----- Material for this task
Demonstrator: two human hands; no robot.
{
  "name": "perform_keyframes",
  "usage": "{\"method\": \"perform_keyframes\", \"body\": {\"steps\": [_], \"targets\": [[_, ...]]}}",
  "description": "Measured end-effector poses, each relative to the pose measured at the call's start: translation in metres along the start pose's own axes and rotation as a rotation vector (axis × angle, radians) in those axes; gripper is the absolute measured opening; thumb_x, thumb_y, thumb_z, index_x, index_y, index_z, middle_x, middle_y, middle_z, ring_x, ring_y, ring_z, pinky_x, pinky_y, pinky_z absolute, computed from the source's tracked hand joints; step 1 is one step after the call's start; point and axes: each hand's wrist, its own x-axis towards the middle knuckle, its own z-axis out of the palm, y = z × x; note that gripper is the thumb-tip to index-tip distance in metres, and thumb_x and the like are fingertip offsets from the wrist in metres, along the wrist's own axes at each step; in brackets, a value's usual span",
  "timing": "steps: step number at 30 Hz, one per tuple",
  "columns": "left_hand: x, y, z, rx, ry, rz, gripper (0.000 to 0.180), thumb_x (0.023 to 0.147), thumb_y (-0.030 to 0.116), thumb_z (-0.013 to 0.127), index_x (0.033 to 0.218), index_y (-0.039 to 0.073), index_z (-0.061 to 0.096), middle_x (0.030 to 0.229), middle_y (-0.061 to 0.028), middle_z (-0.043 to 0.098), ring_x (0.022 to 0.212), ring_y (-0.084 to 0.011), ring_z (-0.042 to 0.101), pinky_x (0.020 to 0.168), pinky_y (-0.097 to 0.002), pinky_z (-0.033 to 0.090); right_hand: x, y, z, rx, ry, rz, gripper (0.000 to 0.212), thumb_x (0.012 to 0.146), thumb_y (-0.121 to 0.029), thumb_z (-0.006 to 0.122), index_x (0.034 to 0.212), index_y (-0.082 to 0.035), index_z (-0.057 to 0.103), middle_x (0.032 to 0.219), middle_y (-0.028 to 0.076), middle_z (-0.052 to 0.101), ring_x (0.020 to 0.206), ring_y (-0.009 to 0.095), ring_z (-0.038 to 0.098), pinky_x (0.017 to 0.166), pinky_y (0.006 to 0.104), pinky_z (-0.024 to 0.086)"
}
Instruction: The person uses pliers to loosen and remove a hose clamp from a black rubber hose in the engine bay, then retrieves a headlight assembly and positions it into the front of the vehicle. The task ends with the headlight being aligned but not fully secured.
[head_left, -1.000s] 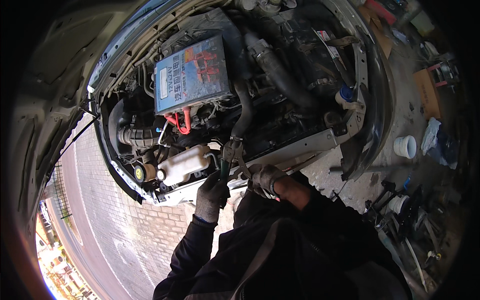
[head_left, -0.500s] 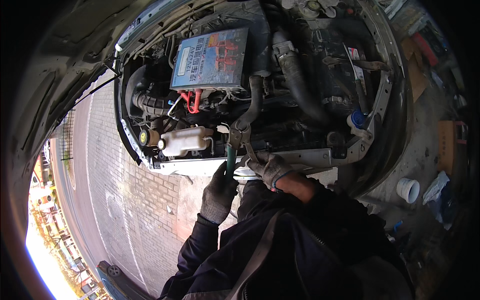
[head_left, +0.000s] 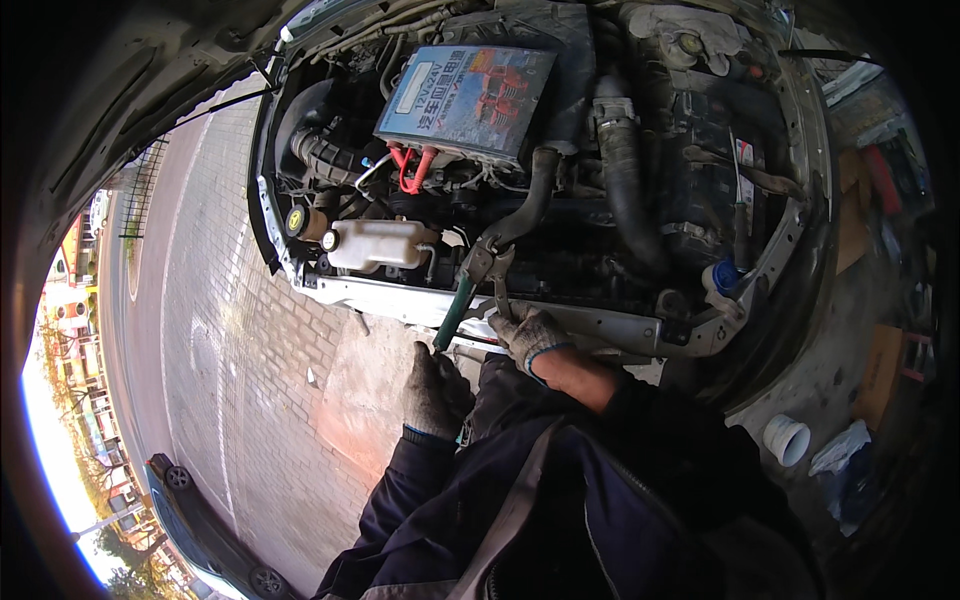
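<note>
A pair of large pliers (head_left: 483, 264) with a green-sleeved handle (head_left: 455, 315) sits at the lower end of a dark curved hose (head_left: 530, 200), its jaws at or around that end. My right hand (head_left: 530, 336), in a grey knit glove, is closed on the bare metal handle. My gloved left hand (head_left: 437, 395) is curled just below the green handle's tip, fingers drawn in. Whether it touches the tip cannot be made out, and its palm side is hidden. A small teal bit shows below that hand.
A blue boxed power unit (head_left: 465, 103) with red cables (head_left: 415, 172) lies on the engine. Left of the pliers is a whitish reservoir (head_left: 378, 245). The silver front crossmember (head_left: 390, 300) runs before me. A screwdriver-like tool (head_left: 741, 205) rests on the right; a white bucket (head_left: 787, 440) stands on the floor.
My left hand has slid down off the green handle, which has swung outward to the left. My right hand keeps its hold. The whole view has shifted slightly.
</note>
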Motion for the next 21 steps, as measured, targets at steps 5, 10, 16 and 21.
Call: {"method": "perform_keyframes", "body": {"steps": [5,10,16,21], "targets": [[0.001,0.008,-0.005,-0.422,0.013,-0.109,0.047,0.118,0.047,0.052,0.106,0.004,0.066,0.074,-0.0042,0.067,0.064,-0.0171,0.066,0.061,-0.0324,0.052,0.016,-0.008,0.002,0.006,-0.014,0.006,0.037,0.108,-0.037,0.07,0.126,-0.005,0.075,0.107,0.016,0.081,0.099,0.029,0.076,0.088,0.0416,0.057],[0.019,0.015,-0.008,-0.742,-0.041,-0.293,0.049,0.118,0.048,0.051,0.092,0.009,0.062,0.064,-0.0034,0.056,0.055,-0.0145,0.055,0.051,-0.0342,0.045,0.011,-0.022,0.001,-0.034,0.036,-0.121,0.039,0.106,-0.039,0.071,0.124,-0.005,0.074,0.106,0.019,0.08,0.101,0.034,0.076,0.089,0.0441,0.057],[0.016,0.02,0.008,-0.794,0.007,-0.336,0.046,0.118,0.044,0.052,0.096,0.005,0.06,0.067,-0.0024,0.058,0.057,-0.0121,0.053,0.054,-0.0314,0.046,0.001,-0.036,-0.007,-0.133,0.099,-0.159,0.041,0.105,-0.04,0.071,0.125,-0.004,0.074,0.108,0.02,0.08,0.102,0.035,0.077,0.091,0.0438,0.058],[0.01,0.016,0.015,-0.696,0.049,-0.266,0.046,0.119,0.043,0.051,0.095,0.005,0.059,0.065,-0.0026,0.056,0.054,-0.0125,0.052,0.053,-0.0323,0.045,0.0,-0.028,-0.007,-0.127,0.099,-0.148,0.041,0.105,-0.039,0.072,0.126,-0.003,0.074,0.111,0.021,0.079,0.102,0.035,0.076,0.09,0.044,0.057]]}}
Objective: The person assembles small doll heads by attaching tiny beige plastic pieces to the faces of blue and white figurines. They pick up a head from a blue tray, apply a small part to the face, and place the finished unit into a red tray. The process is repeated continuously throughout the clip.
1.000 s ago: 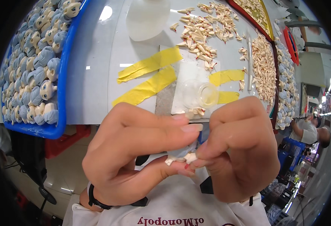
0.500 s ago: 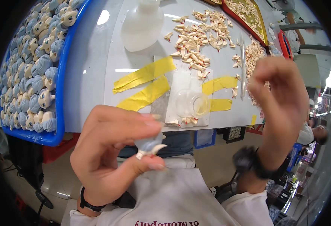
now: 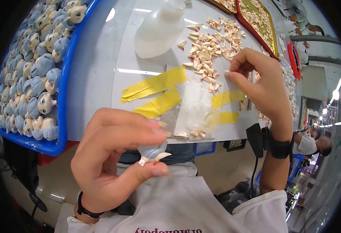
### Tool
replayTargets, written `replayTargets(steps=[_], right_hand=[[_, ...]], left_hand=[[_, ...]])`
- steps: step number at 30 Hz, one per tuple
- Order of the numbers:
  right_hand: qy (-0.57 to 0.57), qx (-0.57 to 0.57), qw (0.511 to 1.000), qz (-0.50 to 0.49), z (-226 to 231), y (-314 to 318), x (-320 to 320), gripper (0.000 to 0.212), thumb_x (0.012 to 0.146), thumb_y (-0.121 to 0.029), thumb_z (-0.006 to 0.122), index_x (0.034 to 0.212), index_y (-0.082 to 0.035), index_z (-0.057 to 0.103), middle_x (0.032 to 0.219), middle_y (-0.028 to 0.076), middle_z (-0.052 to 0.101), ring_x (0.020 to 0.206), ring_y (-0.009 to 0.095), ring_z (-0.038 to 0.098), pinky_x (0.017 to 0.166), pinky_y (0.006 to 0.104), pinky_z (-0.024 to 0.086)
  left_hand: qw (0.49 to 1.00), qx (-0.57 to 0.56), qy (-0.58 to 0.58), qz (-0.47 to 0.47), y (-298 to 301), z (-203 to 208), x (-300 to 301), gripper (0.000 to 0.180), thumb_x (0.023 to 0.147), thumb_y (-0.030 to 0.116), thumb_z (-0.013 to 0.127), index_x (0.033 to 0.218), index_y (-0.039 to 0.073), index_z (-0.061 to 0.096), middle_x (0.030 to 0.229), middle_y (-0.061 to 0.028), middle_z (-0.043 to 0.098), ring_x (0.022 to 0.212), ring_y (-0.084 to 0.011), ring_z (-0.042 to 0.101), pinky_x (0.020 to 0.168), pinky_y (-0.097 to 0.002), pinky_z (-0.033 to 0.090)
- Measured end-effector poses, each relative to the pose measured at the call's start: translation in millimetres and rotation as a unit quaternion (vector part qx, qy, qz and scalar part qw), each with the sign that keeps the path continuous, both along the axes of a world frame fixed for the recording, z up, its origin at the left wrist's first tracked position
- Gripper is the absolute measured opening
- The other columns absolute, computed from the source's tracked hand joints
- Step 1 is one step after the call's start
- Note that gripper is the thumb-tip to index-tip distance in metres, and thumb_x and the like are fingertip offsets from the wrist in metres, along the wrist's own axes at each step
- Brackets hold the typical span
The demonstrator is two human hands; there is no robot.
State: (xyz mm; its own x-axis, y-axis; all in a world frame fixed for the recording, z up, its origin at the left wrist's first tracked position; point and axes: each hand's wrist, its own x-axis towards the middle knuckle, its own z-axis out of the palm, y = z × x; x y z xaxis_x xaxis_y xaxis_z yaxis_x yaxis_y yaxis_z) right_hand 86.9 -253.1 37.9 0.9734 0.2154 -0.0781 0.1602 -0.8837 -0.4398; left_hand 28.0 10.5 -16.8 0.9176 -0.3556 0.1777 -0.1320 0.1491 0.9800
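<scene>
Near the table's front edge, my left hand (image 3: 112,155) grips a small doll head (image 3: 151,150) with pale blue hair between thumb and fingers. A cream pointed piece (image 3: 163,156) juts from its side; the face is hidden. My right hand (image 3: 257,79) hangs beside a loose pile of cream pointed pieces (image 3: 205,50) with red tips. Its thumb and forefinger are pinched together, and whatever lies between them cannot be made out. Between the hands, a small transparent jar (image 3: 201,117) lies on a white pad (image 3: 190,95) held by yellow tape (image 3: 155,83).
A blue tray (image 3: 64,89) full of doll heads stands at the left. Behind the pad is a translucent white bottle (image 3: 155,35). Red-rimmed trays (image 3: 252,29) of cream pieces sit at the far right. A metal rod (image 3: 252,91) lies near my right wrist.
My right hand has moved left to the pile of cream pieces, its thumb and forefinger closing in. My left hand still holds the doll head in nearly the same place. The view has shifted slightly.
</scene>
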Motion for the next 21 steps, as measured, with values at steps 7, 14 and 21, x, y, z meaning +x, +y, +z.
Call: replayTargets(steps=[7,14,21], right_hand=[[-0.125,0.164,0.964,-0.166,29,15,-52,0.015,0.082,-0.002,0.056,0.095,0.005,0.058,0.074,0.006,0.056,0.068,0.012,0.052,0.067,0.0227,0.041],[-0.109,0.262,0.922,-0.263,20,41,-90,0.011,0.083,0.002,0.053,0.093,0.005,0.058,0.080,0.011,0.061,0.074,0.015,0.058,0.073,0.0252,0.045],[-0.154,0.261,0.939,-0.163,8,36,-87,0.016,0.073,0.011,0.060,0.087,0.004,0.057,0.088,0.013,0.059,0.083,0.017,0.057,0.077,0.0261,0.044]], left_hand=[[0.983,-0.091,0.159,0.027,-8,9,-4,0.048,0.066,0.015,0.078,0.101,-0.001,0.050,0.100,-0.0145,0.050,0.078,-0.0217,0.059,0.061,-0.0262,0.050],[0.991,-0.085,0.099,-0.024,-6,1,-5,0.049,0.067,0.016,0.078,0.101,-0.001,0.048,0.093,-0.0137,0.052,0.081,-0.0211,0.058,0.064,-0.0264,0.049],[0.983,-0.148,0.101,-0.026,-10,-5,-13,0.048,0.064,0.015,0.079,0.099,0.001,0.049,0.096,-0.0146,0.052,0.082,-0.0214,0.056,0.067,-0.0275,0.047]])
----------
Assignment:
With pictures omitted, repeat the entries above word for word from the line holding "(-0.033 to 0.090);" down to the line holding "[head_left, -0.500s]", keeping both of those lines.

Exercise result:
  "columns": "left_hand: x, y, z, rx, ry, rz, gripper (0.000 to 0.180), thumb_x (0.023 to 0.147), thumb_y (-0.030 to 0.116), thumb_z (-0.013 to 0.127), index_x (0.033 to 0.218), index_y (-0.039 to 0.073), index_z (-0.061 to 0.096), middle_x (0.030 to 0.229), middle_y (-0.061 to 0.028), middle_z (-0.043 to 0.098), ring_x (0.022 to 0.212), ring_y (-0.084 to 0.011), ring_z (-0.042 to 0.101), pinky_x (0.020 to 0.168), pinky_y (-0.097 to 0.002), pinky_z (-0.033 to 0.090); right_hand: x, y, z, rx, ry, rz, gripper (0.000 to 0.212), thumb_x (0.012 to 0.146), thumb_y (-0.121 to 0.029), thumb_z (-0.006 to 0.122), index_x (0.034 to 0.212), index_y (-0.082 to 0.035), index_z (-0.057 to 0.103), middle_x (0.032 to 0.219), middle_y (-0.028 to 0.076), middle_z (-0.052 to 0.101), ring_x (0.020 to 0.206), ring_y (-0.009 to 0.095), ring_z (-0.038 to 0.098), pinky_x (0.017 to 0.166), pinky_y (0.006 to 0.104), pinky_z (-0.024 to 0.086)"
}
Instruction: The person uses pliers to loosen and remove a hose clamp from a black rubber hose in the engine bay, then retrieves a headlight assembly and positions it into the front of the vehicle. The task ends with the headlight being aligned but not fully secured.
[head_left, -1.000s] 
[head_left, -0.500s] 

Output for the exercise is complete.